Language of document :

Verzoek om een prejudiciële beslissing ingediend door het Oberste Gerichtshof (Oostenrijk) op 8 maart 2024 – Dr. Matthäus Metzler als insolventiefunctionaris / Auto1 European Cars B.V.

(Zaak C-186/24, Auto1 European Cars)

Procestaal: Duits

Verwijzende rechter

Oberster Gerichtshof

Partijen in het hoofdgeding

Verzoekende partij: Dr. Matthäus Metzler, als insolventiefunctionaris

Verwerende partij: Auto1 European Cars B.V.

Prejudiciële vragen

1.    Moet artikel 31, lid 1, van verordening (EU) 2015/8481 aldus worden uitgelegd dat onder ten voordele van de schuldenaar uitgevoerde verbintenissen die hadden moeten worden uitgevoerd voor de insolventiefunctionaris van de insolventieprocedure, in de zin van die bepaling ook verbintenissen worden verstaan die voortvloeien uit een rechtshandeling die de schuldenaar pas na de opening van de insolventieprocedure en de overdracht van de bevoegdheden aan de insolventiefunctionaris heeft verricht?

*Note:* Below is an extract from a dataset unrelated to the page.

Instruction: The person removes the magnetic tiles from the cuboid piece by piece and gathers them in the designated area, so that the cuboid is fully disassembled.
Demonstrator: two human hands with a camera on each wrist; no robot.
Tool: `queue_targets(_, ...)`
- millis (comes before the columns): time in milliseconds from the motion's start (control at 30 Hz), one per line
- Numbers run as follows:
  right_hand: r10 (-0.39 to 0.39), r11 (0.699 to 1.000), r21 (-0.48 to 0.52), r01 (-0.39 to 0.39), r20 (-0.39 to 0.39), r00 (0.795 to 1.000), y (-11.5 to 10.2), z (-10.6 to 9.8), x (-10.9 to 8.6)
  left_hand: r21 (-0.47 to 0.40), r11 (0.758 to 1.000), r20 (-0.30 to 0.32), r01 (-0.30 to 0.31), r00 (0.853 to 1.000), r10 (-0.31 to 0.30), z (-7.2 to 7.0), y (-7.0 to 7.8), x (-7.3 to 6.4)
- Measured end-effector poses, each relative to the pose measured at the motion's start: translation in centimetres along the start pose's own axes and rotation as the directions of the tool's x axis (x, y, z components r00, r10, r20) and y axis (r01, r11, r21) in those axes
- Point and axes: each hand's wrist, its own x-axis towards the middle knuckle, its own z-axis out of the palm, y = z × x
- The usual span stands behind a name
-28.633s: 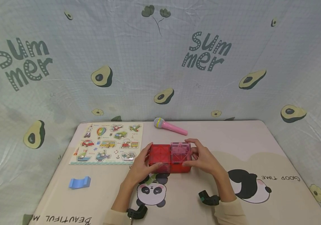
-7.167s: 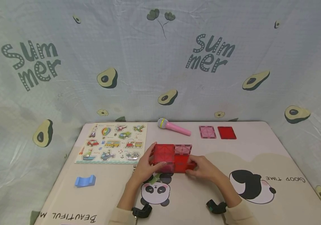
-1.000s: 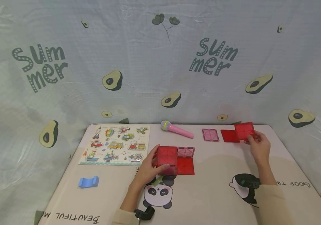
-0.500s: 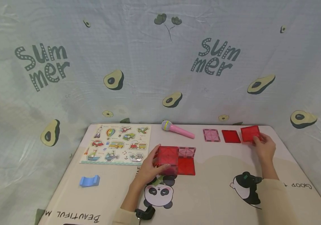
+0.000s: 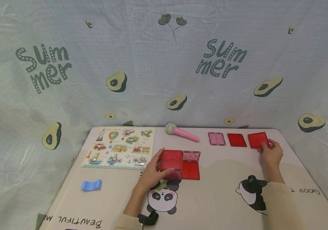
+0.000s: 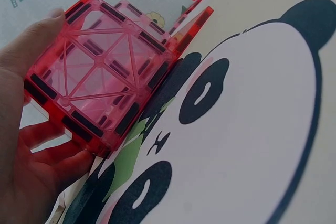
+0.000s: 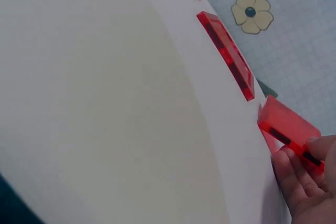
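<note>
Backdrop: pale grey-blue printed cloth [image 5: 141, 57], behind the cube.
Surface: cream table cover [image 5: 209, 198] with panda prints, under the cube.
Cube: translucent plastic cube [image 5: 171, 159], red top, pink near face, in the left hand.
Attached to cube: flat red square tile [image 5: 190, 170] along its right side; upright pink square tile [image 5: 191, 156] behind that.
Left hand [image 5: 153, 172]: forearm slanting inward; fingers curled round the cube's left side, thumb at its near side; grasping.
Right hand [image 5: 272, 152]: arm extended, well right of and farther back than the cube; thumb and fingers pinch a red translucent square tile [image 5: 257, 140], tilted.
Loose tiles: pink transparent square [image 5: 217, 139] and red translucent square [image 5: 237, 140], flat, right of and beyond the cube.
Microphone: pink toy microphone [image 5: 183, 132], beyond the cube.
Board: cream vehicle puzzle board [image 5: 119, 147], left of the cube.
Block: blue notched block [image 5: 91, 185], left of and nearer than the cube.
</note>
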Motion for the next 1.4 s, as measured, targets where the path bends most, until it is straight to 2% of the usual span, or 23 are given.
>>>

Indien deze vraag bevestigend wordt beantwoord:

2.    Moet artikel 31, lid 1, van verordening (EU) 2015/848 aldus worden uitgelegd dat de plaats van uitvoering in de zin van die bepaling de plaats is waar de betaling door de derde wordt uitgevoerd door overschrijving van een rekening aldaar, ook indien de derde niet in die lidstaat, maar in een andere lidstaat is gevestigd en de rechtshandeling en de verbintenis door de schuldenaar wederom niet aldaar zijn uitgevoerd, maar via een bijkantoor van de derde in een andere lidstaat, te weten in de lidstaat waar de insolventieprocedure is geopend?

____________

1 Verordening (EU) 2015/848 van het Europees Parlement en de Raad van 20 mei 2015 betreffende insolventieprocedures (herschikking) (PB 2015, L 141, blz. 19).